The US and Israel began a series of strikes on Iran on 28 February, with the conflict spreading to include Iranian attacks on targets in multiple Gulf countries.

Gilt yields moved in response, with five-year gilts up around 19bps today, the two-year up around 12bps and the 10-year up about 14bps.

Investment bank Panmure Liberum said on a call that the issue is around energy supply and disruption: “The bigger geopolitical and economic risk is supply disruption, not simply the initial spike in prices. How long the conflict lasts, and how long supply chains are impaired, will be a major driver of the macro outlook.”

Several mortgage lenders due to make rate cuts today are carrying out emergency repricing.

John Charcol mortgage technical manager Nick Mendes said: “In other words, funding costs have pushed north again, and that matters for mortgage pricing.

“The next MPC meeting is 19 March. In a fast-moving, unpredictable backdrop, the picture could look materially better by then, or it could deteriorate further. Either way, a near-term [Bank of England base rate] cut is now clearly less likely than it was even a week ago.

“Santander’s cuts today will have been signed off last week before this latest jump in yields fed through.
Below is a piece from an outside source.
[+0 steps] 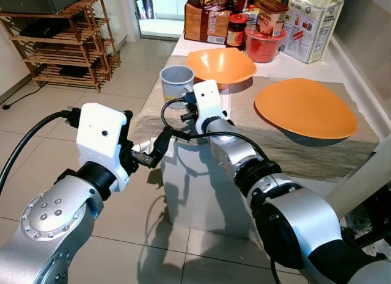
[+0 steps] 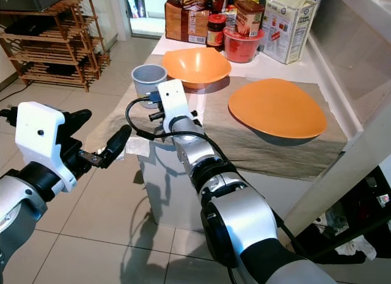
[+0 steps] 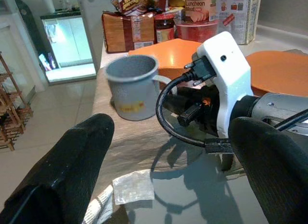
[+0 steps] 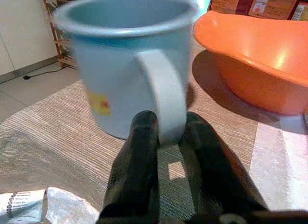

With uncertainty higher and wholesale funding costs rising, it would not be surprising to see lenders turn more defensive.”

Gen H chief commercial officer Pete Dockar said: “The war in Iran – specifically the hampered distribution of oil through the Strait of Hormuz – is already having an effect on global financial markets and swap rates are no exception.

“Pricing teams at mortgage lenders across the country are deep in discussions right now, frowning at their spreadsheets, deciding whether they need to price up or if they can hold – and for how long.

“This is a bit of a blow to the mortgage market because, for the first time in recent memory, buyers were feeling really optimistic; steady house prices and lower rates were driving healthy demand. But if there’s anything we’ve had to get used to in the last few years, it’s this kind of volatility. So as ever, I return to the one piece of consumer advice that never changes: talk to your broker and lock in a rate if it’s right for you.”

Mendes added that mortgage rates could rise by more than any change in funding costs, as lenders can become more defensive when visibility worsens.

He said: “So, the message for anyone needing a new rate, particularly those coming off a fix, is straightforward: don’t sit on it. If you’re in window, secure a new fix as soon as you can. A broker can still help you lock something in and keep options open if pricing improves again before completion.”